▸ Task:
Return the whole listing, keeping every character the same.

====== Stored data ======

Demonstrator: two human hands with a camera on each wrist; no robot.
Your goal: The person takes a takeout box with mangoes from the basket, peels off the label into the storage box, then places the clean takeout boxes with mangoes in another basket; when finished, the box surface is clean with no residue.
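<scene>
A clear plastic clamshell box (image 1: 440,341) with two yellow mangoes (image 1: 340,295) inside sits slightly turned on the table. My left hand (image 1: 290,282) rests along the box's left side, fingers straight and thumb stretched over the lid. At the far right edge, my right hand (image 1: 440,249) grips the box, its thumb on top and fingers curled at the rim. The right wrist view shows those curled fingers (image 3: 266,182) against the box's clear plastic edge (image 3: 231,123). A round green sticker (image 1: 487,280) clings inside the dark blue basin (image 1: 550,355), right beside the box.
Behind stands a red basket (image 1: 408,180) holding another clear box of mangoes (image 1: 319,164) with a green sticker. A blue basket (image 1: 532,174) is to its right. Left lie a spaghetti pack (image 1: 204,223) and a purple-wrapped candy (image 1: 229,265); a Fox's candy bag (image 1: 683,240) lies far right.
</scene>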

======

▸ Response to the exercise:
Demonstrator: two human hands with a camera on each wrist; no robot.
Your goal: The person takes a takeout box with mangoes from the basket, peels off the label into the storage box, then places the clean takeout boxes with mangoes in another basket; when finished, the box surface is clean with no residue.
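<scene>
A clear plastic clamshell box (image 1: 440,341) with two yellow mangoes (image 1: 340,295) inside sits slightly turned on the table. My left hand (image 1: 290,282) rests along the box's left side, fingers straight and thumb stretched over the lid. At the far right edge, my right hand (image 1: 440,249) grips the box, its thumb on top and fingers curled at the rim. The right wrist view shows those curled fingers (image 3: 266,182) against the box's clear plastic edge (image 3: 231,123). A round green sticker (image 1: 487,280) clings inside the dark blue basin (image 1: 550,355), right beside the box.
Behind stands a red basket (image 1: 408,180) holding another clear box of mangoes (image 1: 319,164) with a green sticker. A blue basket (image 1: 532,174) is to its right. Left lie a spaghetti pack (image 1: 204,223) and a purple-wrapped candy (image 1: 229,265); a Fox's candy bag (image 1: 683,240) lies far right.
</scene>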

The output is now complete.